Mais encore, la précarité des emplois est de plus en plus vécue comme un risque réel pour tout salarié, et cela d'autant plus que ni la croissance macroéconomique au niveau de l'économie nationale et mondiale, ni une situation bénéficiaire au niveau microéconomique de l'entreprise constituent une garantie ni de la création d'emplois, ni du maintien des emplois existants.

On passe, en quelque sorte, "du système de plein emploi standardisé au système de sous-emploi flexible et pluriel" (U. Beck)

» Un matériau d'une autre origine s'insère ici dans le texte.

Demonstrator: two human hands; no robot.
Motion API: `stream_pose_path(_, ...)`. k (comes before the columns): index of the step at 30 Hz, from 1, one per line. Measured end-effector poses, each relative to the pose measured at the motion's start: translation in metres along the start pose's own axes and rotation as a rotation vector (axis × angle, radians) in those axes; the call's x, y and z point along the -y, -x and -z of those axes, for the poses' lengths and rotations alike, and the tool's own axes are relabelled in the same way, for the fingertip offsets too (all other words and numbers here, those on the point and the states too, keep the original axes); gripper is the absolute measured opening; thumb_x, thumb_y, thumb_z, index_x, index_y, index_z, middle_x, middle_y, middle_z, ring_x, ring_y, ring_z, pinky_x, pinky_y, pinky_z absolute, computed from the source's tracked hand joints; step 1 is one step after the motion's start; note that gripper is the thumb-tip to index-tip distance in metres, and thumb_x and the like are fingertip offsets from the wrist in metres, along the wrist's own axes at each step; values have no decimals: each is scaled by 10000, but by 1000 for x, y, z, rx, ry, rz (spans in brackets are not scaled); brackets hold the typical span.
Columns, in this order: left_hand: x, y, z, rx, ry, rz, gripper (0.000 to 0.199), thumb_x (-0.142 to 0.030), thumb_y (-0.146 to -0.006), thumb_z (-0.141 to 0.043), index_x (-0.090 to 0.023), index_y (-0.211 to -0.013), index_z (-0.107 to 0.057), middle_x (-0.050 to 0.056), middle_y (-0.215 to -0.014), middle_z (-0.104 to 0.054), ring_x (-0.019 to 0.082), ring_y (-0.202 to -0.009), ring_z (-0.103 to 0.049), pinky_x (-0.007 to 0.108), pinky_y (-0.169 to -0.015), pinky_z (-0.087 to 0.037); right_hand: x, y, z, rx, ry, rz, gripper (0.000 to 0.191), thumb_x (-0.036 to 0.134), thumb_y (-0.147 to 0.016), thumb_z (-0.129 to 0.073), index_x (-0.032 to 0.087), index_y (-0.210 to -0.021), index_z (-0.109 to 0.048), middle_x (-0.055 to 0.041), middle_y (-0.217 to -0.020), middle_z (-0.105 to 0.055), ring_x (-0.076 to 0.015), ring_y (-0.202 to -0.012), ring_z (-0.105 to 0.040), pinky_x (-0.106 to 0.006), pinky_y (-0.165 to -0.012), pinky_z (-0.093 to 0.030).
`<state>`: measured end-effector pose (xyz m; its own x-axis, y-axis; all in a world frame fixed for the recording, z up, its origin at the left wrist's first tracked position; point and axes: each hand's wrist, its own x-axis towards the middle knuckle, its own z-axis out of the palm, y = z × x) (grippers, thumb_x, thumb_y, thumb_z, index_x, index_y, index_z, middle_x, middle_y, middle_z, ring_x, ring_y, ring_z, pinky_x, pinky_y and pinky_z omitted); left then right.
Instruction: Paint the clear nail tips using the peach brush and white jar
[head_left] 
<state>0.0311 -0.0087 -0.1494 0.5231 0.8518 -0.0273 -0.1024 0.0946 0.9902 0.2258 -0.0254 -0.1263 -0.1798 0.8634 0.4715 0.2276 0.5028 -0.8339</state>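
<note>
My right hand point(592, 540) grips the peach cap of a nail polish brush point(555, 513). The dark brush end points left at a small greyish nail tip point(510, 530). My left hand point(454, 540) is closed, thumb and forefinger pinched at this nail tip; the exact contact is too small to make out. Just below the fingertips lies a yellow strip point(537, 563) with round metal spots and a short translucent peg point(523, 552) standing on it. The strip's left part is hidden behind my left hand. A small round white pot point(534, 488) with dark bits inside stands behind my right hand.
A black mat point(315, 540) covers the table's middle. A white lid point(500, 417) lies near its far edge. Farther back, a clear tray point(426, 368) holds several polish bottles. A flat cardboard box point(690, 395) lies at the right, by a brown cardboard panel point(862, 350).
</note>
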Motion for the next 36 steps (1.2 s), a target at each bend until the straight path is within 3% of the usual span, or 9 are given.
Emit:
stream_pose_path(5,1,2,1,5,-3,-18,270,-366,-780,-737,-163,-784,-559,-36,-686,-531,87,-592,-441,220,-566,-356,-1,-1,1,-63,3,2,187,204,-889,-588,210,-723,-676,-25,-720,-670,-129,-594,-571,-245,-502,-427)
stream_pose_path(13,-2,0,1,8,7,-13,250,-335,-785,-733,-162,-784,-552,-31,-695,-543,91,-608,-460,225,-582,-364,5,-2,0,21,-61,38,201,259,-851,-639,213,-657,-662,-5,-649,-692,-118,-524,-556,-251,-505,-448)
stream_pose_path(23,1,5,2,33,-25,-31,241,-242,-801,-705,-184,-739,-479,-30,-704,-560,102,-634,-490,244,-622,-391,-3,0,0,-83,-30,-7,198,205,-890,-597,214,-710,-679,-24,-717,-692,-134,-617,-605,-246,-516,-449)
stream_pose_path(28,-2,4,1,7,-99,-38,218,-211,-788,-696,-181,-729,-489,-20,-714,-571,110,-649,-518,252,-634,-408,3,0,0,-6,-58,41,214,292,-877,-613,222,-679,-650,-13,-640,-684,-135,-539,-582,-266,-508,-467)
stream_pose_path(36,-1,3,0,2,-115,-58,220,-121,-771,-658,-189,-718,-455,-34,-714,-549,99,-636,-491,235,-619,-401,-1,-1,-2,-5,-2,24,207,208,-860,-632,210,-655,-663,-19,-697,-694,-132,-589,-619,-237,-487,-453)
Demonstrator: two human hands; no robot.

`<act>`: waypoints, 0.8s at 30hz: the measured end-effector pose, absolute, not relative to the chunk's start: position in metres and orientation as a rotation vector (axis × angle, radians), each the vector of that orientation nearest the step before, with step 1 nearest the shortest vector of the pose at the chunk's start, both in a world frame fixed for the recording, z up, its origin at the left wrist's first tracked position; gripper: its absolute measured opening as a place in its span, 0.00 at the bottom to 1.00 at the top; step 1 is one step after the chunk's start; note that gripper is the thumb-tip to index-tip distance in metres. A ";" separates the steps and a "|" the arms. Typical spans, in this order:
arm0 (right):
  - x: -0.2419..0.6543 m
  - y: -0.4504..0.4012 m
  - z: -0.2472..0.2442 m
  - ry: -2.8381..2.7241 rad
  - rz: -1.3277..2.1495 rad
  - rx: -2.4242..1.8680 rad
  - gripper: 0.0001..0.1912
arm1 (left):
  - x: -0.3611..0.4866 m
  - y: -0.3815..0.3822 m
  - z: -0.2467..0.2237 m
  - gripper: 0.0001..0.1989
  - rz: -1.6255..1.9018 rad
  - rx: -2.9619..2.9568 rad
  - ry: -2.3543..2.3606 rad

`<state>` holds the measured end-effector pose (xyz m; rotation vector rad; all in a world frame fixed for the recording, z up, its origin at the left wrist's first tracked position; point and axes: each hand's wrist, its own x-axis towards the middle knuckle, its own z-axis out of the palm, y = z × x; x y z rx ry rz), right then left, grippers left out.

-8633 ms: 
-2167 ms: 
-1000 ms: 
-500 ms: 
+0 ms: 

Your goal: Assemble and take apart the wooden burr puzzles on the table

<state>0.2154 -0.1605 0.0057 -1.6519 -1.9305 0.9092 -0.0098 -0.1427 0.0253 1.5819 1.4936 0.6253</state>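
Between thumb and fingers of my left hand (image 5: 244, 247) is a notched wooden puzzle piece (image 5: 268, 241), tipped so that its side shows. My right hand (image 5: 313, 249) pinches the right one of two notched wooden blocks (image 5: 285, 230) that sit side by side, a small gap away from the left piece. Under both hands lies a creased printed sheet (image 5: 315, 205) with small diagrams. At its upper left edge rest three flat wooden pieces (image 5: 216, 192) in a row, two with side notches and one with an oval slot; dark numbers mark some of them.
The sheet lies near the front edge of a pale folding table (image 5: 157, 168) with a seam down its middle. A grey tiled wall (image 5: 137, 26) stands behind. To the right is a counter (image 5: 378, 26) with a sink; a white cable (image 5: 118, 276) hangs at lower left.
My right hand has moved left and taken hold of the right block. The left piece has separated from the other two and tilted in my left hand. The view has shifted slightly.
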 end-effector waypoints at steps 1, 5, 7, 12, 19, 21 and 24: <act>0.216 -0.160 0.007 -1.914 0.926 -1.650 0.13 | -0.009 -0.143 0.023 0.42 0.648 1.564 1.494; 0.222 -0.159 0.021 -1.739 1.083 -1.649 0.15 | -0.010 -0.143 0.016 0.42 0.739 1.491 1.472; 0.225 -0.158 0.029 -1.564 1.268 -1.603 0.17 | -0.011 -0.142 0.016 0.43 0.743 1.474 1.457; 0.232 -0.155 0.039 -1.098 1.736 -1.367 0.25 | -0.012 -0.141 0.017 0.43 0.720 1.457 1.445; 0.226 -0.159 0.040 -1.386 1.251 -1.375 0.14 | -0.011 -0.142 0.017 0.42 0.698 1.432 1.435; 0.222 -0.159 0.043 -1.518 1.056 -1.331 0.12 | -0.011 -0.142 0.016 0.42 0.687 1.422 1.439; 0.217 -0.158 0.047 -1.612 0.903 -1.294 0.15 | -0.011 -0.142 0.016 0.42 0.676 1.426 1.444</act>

Si les formes particulières d'emploi prennent relèvent de différentes politiques de l'emploi et de différents statuts suivant les pays, elles se caractérisent toutes par la précarité des emplois. Je parlerais plus volontiers d'une "intermittence" de l'accès aux droits sociaux (associés à la condition de travailleur salarié), et au revenu. Cette "intermittence" se traduit par différentes intensités de la précarité des conditions de vie, en fonction des formes de welfare existantes (où qui "résistent") dans les économies occidentales. Je pense notamment aux systèmes d'indemnisation du chômage, mais aussi aux autres formes de revenu socialisé ( aide au logement, accès aux soins et couverture des frais de soins, etc.) Mais encore, derrière un phénomène "objectif", celui de la précarité et de l'intermittence de la relation salariale, il y a une multiplicité de situations et de subjectivités différentes. Entre les travailleurs peu qualifiés et les intello précaires, entre la précarité subie (mais dont on peut aussi apprécier les avantages) et la précarité choisie (mais qui peut se révéler source d'angoisse quant à la possibilité de disposer librement de sa vie, de son corps…).

Le risque pour tout salarié n'est-il pas, infine, de perdre, bien plus qu'un emploi, le droit à la vie et à l'épanouissement de sa vie affective, sexuelle, de sa vie comme possibilité de créer d'autres modes d'existence avec les autres, comme possibilité de créer d'autres mondes possibles ?

Trois lectures croisées du présent Mon objectif ici n'est pas de livrer l'ensemble des interprétations et analyses qui sont données par la sociologie et l'économie des transformations du travail et du salariat, mais seulement trois qui me permettent d'avancer sur le terrain de la revendication du revenu garanti.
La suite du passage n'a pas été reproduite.